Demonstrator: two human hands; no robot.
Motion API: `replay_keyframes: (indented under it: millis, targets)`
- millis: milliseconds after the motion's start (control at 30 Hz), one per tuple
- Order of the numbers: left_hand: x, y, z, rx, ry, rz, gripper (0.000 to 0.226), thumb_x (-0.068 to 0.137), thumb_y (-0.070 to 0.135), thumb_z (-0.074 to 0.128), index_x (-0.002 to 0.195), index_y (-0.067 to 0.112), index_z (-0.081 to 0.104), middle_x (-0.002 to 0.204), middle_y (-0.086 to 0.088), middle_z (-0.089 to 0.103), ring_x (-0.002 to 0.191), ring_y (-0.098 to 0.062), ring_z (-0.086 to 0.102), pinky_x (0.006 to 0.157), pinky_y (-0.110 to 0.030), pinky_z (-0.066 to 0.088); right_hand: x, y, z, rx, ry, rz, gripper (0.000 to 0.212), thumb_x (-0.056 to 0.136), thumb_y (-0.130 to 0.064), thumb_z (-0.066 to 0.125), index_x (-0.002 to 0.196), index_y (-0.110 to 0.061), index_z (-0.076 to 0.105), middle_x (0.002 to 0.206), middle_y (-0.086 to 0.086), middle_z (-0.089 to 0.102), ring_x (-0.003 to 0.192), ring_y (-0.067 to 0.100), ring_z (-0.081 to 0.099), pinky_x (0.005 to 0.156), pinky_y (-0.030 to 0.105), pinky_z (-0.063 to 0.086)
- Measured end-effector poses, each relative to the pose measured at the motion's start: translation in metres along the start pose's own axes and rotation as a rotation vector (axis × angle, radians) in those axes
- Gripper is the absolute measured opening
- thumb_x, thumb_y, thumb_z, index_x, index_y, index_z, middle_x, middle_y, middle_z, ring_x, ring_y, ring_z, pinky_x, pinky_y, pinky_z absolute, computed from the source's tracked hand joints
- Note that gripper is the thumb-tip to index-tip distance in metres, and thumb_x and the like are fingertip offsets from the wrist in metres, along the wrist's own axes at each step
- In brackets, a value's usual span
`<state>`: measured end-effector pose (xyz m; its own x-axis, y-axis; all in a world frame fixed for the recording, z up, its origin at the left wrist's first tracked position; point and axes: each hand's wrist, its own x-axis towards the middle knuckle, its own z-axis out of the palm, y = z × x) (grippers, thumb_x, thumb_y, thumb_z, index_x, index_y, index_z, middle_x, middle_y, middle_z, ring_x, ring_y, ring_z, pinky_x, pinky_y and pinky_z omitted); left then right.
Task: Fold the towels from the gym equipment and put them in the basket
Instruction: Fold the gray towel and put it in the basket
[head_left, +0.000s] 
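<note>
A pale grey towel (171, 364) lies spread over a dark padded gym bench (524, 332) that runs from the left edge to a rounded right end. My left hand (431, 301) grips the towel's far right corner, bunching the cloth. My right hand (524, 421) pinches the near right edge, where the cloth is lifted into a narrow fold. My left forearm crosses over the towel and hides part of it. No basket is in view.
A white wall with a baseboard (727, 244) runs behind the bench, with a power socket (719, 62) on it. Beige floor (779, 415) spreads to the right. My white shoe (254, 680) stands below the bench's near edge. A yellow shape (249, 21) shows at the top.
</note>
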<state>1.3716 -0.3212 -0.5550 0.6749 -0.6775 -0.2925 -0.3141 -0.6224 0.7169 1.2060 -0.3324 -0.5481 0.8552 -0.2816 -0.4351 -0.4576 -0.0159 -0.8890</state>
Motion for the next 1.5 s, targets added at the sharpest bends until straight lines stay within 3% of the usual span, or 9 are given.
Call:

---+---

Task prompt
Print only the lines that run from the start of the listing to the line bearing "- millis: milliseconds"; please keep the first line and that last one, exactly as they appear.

Exercise solution
Demonstrator: two human hands; no robot.
Motion API: `replay_keyframes: (indented under it: millis, targets)`
- millis: milliseconds after the motion's start (control at 30 Hz), one per tuple

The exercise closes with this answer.